Only the images get left out; everything else in the records is to be transcribed exactly.

____ Source records

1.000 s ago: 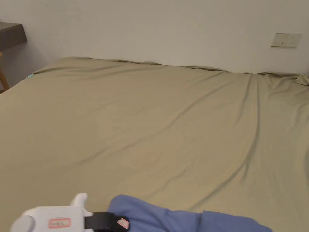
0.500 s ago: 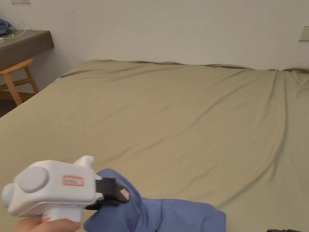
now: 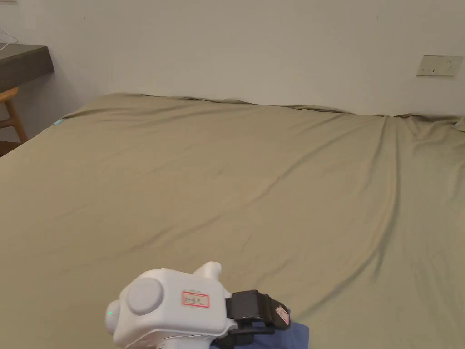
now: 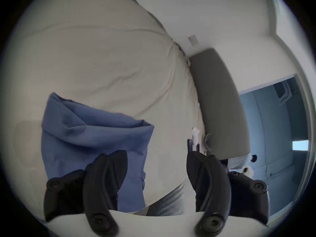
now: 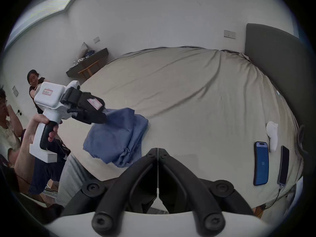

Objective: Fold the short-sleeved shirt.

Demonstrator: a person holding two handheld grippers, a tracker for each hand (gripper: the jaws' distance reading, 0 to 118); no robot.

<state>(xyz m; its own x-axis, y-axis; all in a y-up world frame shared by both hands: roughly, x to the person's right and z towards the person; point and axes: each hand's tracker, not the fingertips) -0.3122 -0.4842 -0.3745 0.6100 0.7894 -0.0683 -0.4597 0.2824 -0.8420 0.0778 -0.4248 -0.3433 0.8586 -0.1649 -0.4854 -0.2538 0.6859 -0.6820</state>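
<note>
The short-sleeved shirt (image 5: 118, 136), a blue one, lies bunched in a loose heap at the near edge of the bed (image 3: 254, 181), so by my reading the folding has hardly begun: it must first be spread flat on the sheet, and every fold is left to do. The left gripper (image 5: 102, 114) hangs just over the heap at its upper end; in its own view the jaws stand spread wide apart, one in front of the blue cloth and the other beside it over bare sheet, and nothing is pinched between them. The right gripper (image 5: 157, 155) is held back from the shirt, jaws pressed together on nothing. The wide middle of the bed is free sheet, lightly creased, which gives room for laying the shirt out. Toward the dark headboard (image 5: 273, 66) lie two phones (image 5: 260, 163) and a small white cloth (image 5: 271, 136), well apart from the shirt and likely no hindrance. Two people (image 5: 34, 86) are beyond the left gripper, and a wall shelf (image 5: 89, 61) with a wooden stool under it stands by the far corner.
</note>
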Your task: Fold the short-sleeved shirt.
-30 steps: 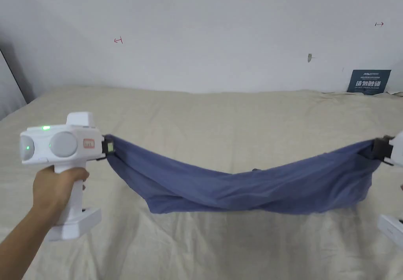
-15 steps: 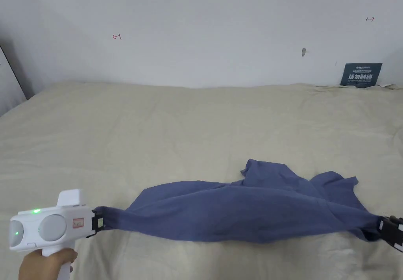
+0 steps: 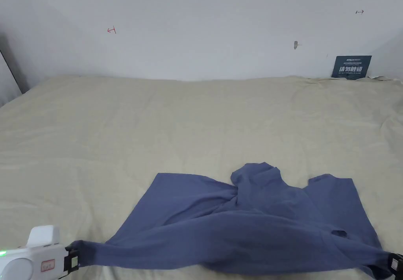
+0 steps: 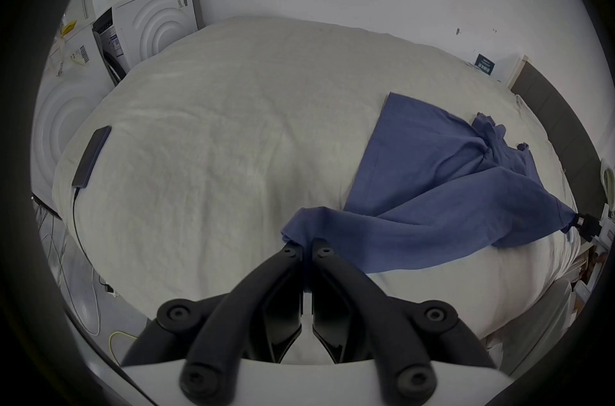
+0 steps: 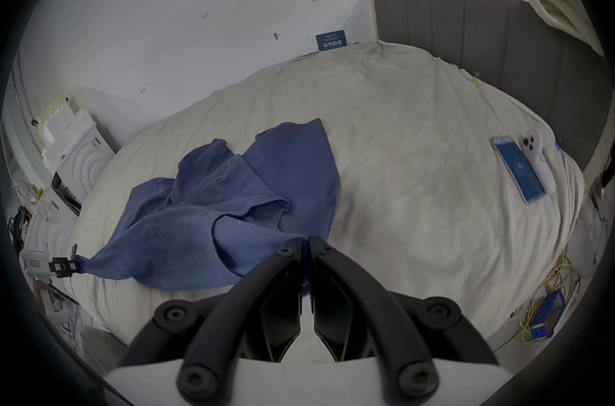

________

• [Answer for the task]:
1.000 s ago: 
0.500 s ago: 
now: 
now: 
now: 

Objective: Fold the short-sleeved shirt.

Demonstrator: a person holding two handheld grippers, a tracker for each hand (gripper: the jaws' distance reading, 0 to 118); no robot.

<state>(xyz m; its own x-axis, y-axis; all in a y-up world frame shared by both hands: roughly, x to the person's right and z towards the person; point and axes: each hand's tracker, not the fingertips) -0.3122 -0.4842 -0.3745 0.6100 0.7894 -0.0683 -0.4597 0.2824 -0.8420 0.0778 -0.4248 -0.3433 0.8586 -0.1649 -0.4854 -0.2538 0.6859 -0.6820</state>
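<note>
The short-sleeved shirt (image 5: 118, 136), a blue one, lies bunched in a loose heap at the near edge of the bed (image 3: 254, 181), so by my reading the folding has hardly begun: it must first be spread flat on the sheet, and every fold is left to do. The left gripper (image 5: 102, 114) hangs just over the heap at its upper end; in its own view the jaws stand spread wide apart, one in front of the blue cloth and the other beside it over bare sheet, and nothing is pinched between them. The right gripper (image 5: 157, 155) is held back from the shirt, jaws pressed together on nothing. The wide middle of the bed is free sheet, lightly creased, which gives room for laying the shirt out. Toward the dark headboard (image 5: 273, 66) lie two phones (image 5: 260, 163) and a small white cloth (image 5: 271, 136), well apart from the shirt and likely no hindrance. Two people (image 5: 34, 86) are beyond the left gripper, and a wall shelf (image 5: 89, 61) with a wooden stool under it stands by the far corner.
</note>
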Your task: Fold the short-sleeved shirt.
-30 steps: 
-15 steps: 
+0 steps: 
+0 steps: 
+0 steps: 

Whatever the exercise asked has now been answered.